ABOUT THIS EXERCISE: Pictures are not part of the answer. Return the lines from the one containing "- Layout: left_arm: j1" through the end of the data, both included, exactly as they appear.

Data records
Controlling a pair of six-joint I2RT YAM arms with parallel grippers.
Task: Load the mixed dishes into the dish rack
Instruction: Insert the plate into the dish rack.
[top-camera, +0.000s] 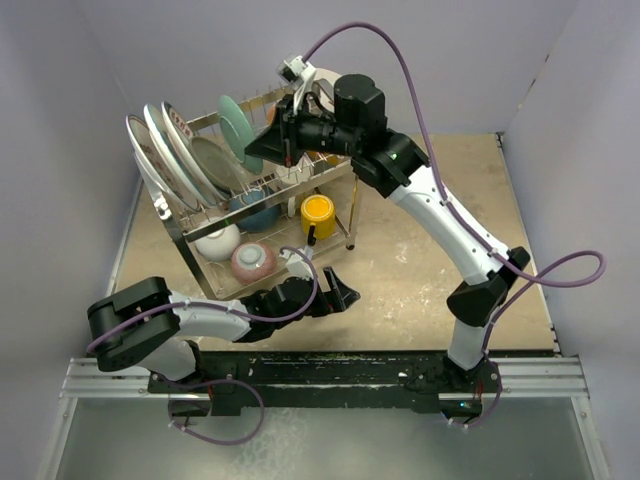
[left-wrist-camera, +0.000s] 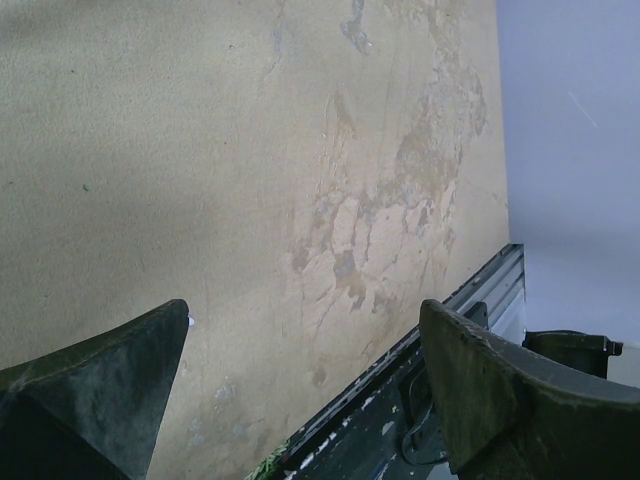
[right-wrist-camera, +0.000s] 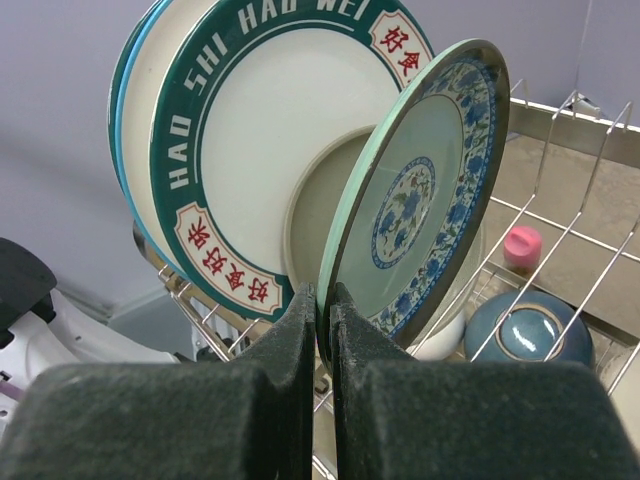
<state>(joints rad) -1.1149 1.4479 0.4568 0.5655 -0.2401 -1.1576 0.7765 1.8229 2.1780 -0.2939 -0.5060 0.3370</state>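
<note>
1. Here, the right claw (right-wrist-camera: 323, 300) is clenched on the lower rim of the teal plate (right-wrist-camera: 420, 190), one finger pressed against each face.
2. That plate stands on edge, tilted, at the upper tier of the dish rack (top-camera: 183, 245), just beside the white plate with red lettering (right-wrist-camera: 250, 150); a grey plate (right-wrist-camera: 315, 210) shows between them.
3. The fingers hide whether its rim rests on the wires.
4. Lower in the rack sit a dark blue bowl (right-wrist-camera: 530, 335), a white bowl (top-camera: 218, 241) and a yellow cup (top-camera: 318, 212).
5. The left claw (left-wrist-camera: 305, 340) hangs released, jaws wide, over the table (left-wrist-camera: 250, 150) near the rack's front.
</note>
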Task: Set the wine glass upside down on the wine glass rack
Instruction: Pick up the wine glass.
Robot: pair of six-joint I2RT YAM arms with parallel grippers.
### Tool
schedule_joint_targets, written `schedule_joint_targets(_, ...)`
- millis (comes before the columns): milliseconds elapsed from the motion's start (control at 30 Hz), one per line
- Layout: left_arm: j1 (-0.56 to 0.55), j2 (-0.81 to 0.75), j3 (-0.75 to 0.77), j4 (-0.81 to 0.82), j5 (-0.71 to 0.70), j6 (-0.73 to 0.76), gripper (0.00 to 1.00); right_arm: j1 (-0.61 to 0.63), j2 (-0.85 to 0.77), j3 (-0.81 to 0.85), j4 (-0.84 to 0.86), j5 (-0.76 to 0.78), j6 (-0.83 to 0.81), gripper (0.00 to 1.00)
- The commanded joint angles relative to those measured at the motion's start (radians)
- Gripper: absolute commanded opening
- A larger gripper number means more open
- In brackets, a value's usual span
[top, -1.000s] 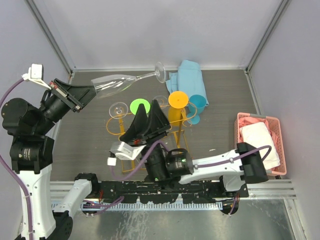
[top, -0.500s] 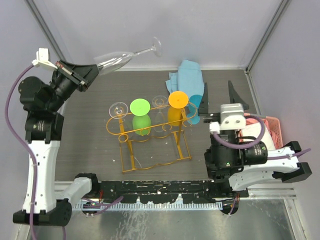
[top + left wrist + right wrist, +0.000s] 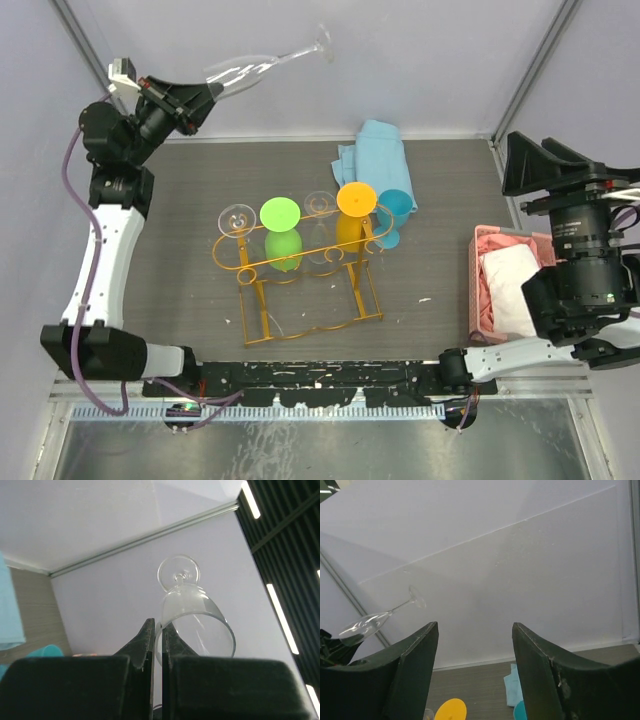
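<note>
A clear wine glass [image 3: 245, 70] hangs high near the back wall at the far left, lying almost level with its foot pointing right. My left gripper [image 3: 205, 95] is shut on the rim of its bowl; in the left wrist view one finger sits inside the wine glass [image 3: 195, 615] and one outside, at the left gripper [image 3: 159, 630]. The orange-gold wine glass rack [image 3: 300, 262] stands mid-table, with clear, green and orange glasses hanging upside down on it. My right gripper [image 3: 515, 160] is raised at the far right, open and empty; from the right gripper [image 3: 475, 630] the wine glass [image 3: 370, 622] shows far left.
A blue cloth [image 3: 375, 150] lies behind the rack, with a blue glass [image 3: 395, 205] beside the rack's right end. A pink basket [image 3: 500, 238] holding a white cloth sits at the right under my right arm. Grey walls enclose the table on three sides.
My left arm has lifted the wine glass up and back toward the far wall. The right arm swung from over the rack to the far right and rose, jaws slightly wider.
</note>
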Motion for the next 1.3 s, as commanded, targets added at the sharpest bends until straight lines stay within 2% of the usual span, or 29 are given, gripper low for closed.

RESULT FOR THIS EXERCISE:
- Layout: left_arm: j1 (-0.56 to 0.55), j2 (-0.81 to 0.75), j3 (-0.75 to 0.77), j4 (-0.81 to 0.82), j5 (-0.71 to 0.70), j6 (-0.73 to 0.76), gripper (0.00 to 1.00); right_arm: j1 (-0.61 to 0.63), j2 (-0.85 to 0.77), j3 (-0.81 to 0.85), j4 (-0.84 to 0.86), j5 (-0.76 to 0.78), j6 (-0.83 to 0.81), gripper (0.00 to 1.00)
- The commanded joint angles relative to those measured at the motion's start (radians)
- Gripper: absolute commanded opening
- A larger gripper number means more open
- In brackets, a value's usual span
[top, -1.000s] 
[top, -0.500s] 
[top + left wrist + right wrist, +0.000s] 
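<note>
A clear wine glass [image 3: 245, 70] hangs high near the back wall at the far left, lying almost level with its foot pointing right. My left gripper [image 3: 205, 95] is shut on the rim of its bowl; in the left wrist view one finger sits inside the wine glass [image 3: 195, 615] and one outside, at the left gripper [image 3: 159, 630]. The orange-gold wine glass rack [image 3: 300, 262] stands mid-table, with clear, green and orange glasses hanging upside down on it. My right gripper [image 3: 515, 160] is raised at the far right, open and empty; from the right gripper [image 3: 475, 630] the wine glass [image 3: 370, 622] shows far left.
A blue cloth [image 3: 375, 150] lies behind the rack, with a blue glass [image 3: 395, 205] beside the rack's right end. A pink basket [image 3: 500, 238] holding a white cloth sits at the right under my right arm. Grey walls enclose the table on three sides.
My left arm has lifted the wine glass up and back toward the far wall. The right arm swung from over the rack to the far right and rose, jaws slightly wider.
</note>
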Motion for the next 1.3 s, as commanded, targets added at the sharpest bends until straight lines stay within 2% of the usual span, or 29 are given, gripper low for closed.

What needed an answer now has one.